[Your assignment]:
Look for the word "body" in the material below, then report each line where it occurs.
Top of The records
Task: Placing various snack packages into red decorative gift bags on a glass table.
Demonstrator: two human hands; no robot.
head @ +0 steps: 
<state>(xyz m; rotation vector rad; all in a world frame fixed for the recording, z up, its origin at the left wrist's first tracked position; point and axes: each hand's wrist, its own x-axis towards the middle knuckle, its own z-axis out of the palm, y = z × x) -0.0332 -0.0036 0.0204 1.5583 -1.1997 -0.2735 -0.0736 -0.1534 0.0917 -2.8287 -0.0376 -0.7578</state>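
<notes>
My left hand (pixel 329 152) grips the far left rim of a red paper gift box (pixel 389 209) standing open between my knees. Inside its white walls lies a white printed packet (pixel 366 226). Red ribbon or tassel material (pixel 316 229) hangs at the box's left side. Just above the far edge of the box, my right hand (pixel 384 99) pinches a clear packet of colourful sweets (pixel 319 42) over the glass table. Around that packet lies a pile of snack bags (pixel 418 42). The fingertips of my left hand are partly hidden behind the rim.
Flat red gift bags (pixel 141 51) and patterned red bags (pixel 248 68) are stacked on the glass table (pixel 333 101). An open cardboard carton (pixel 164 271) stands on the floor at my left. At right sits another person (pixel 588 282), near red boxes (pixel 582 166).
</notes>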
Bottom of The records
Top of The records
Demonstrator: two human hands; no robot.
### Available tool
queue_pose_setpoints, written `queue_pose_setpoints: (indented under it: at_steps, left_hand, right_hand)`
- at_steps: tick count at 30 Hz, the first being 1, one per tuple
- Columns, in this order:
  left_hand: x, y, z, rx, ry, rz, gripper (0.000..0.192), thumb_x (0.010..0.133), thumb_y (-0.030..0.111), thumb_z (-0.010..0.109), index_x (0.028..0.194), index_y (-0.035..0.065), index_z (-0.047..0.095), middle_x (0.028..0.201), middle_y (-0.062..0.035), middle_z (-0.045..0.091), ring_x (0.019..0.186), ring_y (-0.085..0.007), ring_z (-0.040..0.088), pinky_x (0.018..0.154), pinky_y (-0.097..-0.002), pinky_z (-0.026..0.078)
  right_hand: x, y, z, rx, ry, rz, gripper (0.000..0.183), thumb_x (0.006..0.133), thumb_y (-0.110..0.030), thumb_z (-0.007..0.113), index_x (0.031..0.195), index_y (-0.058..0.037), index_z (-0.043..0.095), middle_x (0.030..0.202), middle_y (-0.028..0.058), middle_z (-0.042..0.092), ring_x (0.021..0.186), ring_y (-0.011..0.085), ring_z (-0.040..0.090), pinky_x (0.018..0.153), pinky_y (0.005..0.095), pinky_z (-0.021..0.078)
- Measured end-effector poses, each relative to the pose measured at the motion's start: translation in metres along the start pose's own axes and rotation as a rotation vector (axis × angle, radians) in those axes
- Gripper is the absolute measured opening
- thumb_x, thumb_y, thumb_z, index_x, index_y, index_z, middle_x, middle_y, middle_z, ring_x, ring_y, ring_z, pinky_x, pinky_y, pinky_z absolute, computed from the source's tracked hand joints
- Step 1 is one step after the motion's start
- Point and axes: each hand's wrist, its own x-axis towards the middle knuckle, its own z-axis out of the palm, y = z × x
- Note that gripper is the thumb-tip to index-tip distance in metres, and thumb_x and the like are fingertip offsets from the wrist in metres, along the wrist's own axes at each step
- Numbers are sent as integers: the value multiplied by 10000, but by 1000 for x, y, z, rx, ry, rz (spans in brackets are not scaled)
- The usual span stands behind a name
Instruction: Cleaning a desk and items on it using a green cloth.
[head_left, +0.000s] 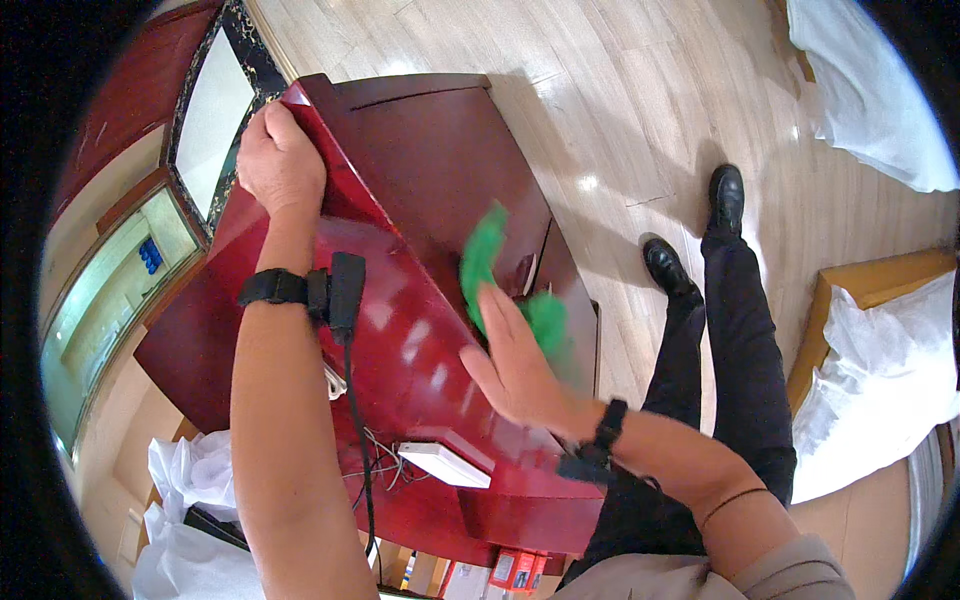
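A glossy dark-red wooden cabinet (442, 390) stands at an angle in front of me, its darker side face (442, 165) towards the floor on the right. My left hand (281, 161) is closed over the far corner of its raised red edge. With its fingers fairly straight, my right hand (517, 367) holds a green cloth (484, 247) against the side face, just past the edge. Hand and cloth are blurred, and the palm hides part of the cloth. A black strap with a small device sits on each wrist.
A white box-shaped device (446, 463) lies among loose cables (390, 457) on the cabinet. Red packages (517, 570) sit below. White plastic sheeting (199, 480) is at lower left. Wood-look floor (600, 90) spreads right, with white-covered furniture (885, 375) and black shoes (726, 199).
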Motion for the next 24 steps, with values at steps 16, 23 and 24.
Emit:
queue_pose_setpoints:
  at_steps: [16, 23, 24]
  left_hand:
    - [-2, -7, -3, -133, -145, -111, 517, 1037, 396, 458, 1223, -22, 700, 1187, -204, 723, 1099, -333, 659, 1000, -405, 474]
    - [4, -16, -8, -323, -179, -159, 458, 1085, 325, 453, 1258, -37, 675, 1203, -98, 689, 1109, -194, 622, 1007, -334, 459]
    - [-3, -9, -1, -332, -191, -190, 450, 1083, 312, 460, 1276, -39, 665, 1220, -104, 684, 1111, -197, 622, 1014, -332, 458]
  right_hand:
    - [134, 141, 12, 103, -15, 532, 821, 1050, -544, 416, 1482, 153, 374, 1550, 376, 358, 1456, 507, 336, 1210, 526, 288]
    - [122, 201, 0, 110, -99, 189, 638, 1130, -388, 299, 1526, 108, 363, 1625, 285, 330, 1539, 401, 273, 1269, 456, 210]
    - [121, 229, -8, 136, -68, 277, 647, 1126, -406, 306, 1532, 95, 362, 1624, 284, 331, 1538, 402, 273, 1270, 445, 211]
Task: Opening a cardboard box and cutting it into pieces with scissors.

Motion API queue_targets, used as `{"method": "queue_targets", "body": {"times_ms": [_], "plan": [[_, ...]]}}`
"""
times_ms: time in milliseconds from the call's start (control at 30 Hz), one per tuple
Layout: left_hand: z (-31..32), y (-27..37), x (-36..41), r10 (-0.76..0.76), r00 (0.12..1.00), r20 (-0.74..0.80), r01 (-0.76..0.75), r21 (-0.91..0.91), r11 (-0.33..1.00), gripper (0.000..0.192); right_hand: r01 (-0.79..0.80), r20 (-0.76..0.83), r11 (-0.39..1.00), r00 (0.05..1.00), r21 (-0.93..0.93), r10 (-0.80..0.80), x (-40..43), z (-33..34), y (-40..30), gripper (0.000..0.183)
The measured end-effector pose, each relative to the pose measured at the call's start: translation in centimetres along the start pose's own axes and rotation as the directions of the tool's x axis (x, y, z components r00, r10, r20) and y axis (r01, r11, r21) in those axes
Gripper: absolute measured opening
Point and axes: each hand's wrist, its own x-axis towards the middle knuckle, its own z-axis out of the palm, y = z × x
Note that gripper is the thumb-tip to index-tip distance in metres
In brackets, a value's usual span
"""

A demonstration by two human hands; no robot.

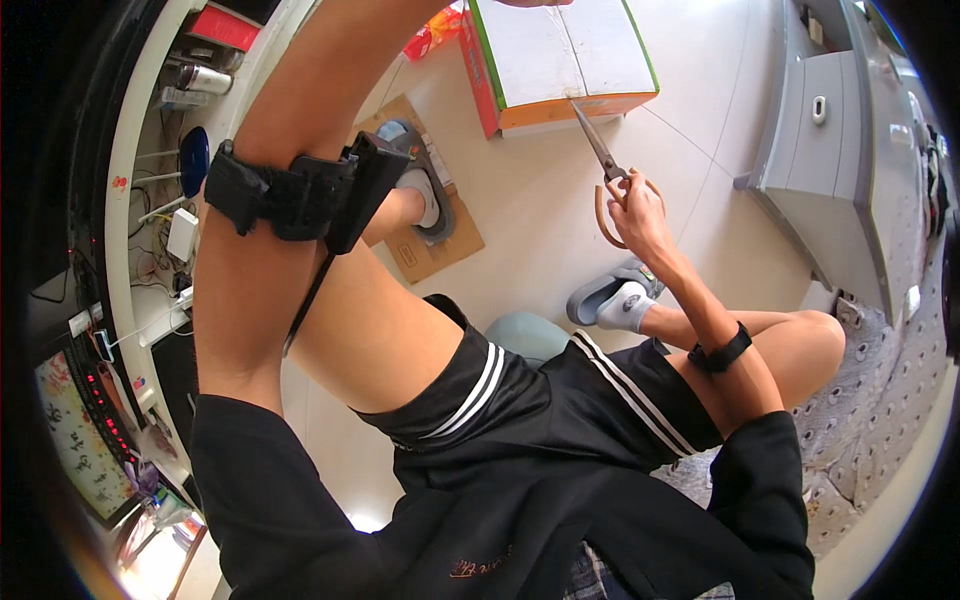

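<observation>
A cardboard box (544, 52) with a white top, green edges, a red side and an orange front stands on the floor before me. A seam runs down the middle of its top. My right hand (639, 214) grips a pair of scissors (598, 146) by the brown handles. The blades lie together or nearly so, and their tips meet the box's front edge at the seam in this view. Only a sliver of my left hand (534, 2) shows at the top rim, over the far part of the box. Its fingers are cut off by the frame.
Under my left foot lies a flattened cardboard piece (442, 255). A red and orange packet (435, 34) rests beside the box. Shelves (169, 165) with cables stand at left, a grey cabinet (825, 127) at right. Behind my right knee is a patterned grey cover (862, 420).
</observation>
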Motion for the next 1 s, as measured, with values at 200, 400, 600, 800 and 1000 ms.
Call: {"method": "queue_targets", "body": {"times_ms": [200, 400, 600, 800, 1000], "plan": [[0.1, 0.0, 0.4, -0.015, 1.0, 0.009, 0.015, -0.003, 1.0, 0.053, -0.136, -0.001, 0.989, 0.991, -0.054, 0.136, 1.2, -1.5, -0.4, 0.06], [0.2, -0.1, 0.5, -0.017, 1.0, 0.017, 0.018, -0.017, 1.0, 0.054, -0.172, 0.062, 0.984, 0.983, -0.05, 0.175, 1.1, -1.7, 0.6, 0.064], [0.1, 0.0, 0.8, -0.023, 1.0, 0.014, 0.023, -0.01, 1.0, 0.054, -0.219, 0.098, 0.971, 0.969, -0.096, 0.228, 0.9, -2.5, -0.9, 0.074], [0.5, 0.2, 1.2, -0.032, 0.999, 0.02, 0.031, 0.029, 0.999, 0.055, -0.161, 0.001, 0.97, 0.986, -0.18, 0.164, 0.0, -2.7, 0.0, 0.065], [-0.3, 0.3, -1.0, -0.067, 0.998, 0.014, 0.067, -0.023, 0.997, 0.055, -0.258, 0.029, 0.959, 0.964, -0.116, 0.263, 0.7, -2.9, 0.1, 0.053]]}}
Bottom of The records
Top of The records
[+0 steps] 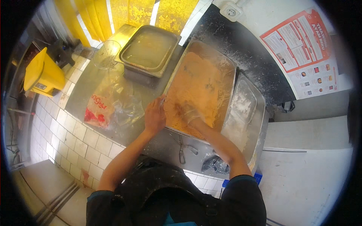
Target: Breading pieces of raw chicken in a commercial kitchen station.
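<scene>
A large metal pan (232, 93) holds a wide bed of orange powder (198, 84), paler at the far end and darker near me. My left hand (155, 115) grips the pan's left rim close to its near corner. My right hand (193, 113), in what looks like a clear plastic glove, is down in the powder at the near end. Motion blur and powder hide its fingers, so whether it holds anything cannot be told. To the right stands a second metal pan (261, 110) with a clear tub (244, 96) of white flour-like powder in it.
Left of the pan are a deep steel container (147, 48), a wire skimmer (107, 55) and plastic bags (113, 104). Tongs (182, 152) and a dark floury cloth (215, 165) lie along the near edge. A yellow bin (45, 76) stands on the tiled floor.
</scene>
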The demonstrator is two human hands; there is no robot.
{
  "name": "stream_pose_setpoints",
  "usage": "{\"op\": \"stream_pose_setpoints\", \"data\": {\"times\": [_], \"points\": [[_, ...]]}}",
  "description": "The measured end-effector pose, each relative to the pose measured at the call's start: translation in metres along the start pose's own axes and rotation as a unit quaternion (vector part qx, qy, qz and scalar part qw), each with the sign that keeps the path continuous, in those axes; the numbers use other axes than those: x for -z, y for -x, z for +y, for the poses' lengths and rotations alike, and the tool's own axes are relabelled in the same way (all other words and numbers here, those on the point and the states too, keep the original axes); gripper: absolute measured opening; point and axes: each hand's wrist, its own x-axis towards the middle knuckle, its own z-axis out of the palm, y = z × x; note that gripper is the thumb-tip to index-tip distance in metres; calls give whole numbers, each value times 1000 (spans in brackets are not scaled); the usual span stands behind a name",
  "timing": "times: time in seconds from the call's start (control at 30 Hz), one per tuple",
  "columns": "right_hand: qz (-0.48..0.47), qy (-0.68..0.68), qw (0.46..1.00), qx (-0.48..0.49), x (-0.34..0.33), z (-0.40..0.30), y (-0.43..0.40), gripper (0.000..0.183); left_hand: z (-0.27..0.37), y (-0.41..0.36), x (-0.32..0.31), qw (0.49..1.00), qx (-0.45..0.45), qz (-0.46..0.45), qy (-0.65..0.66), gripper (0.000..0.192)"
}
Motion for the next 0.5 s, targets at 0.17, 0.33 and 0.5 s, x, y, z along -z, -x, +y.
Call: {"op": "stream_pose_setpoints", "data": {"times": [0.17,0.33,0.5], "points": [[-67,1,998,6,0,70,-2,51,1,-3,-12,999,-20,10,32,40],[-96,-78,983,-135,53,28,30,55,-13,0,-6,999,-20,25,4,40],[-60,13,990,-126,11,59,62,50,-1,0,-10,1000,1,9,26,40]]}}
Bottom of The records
[Answer space]:
Motion API queue_targets, used as `{"method": "queue_targets", "body": {"times_ms": [_], "plan": [[_, ...]]}}`
Call: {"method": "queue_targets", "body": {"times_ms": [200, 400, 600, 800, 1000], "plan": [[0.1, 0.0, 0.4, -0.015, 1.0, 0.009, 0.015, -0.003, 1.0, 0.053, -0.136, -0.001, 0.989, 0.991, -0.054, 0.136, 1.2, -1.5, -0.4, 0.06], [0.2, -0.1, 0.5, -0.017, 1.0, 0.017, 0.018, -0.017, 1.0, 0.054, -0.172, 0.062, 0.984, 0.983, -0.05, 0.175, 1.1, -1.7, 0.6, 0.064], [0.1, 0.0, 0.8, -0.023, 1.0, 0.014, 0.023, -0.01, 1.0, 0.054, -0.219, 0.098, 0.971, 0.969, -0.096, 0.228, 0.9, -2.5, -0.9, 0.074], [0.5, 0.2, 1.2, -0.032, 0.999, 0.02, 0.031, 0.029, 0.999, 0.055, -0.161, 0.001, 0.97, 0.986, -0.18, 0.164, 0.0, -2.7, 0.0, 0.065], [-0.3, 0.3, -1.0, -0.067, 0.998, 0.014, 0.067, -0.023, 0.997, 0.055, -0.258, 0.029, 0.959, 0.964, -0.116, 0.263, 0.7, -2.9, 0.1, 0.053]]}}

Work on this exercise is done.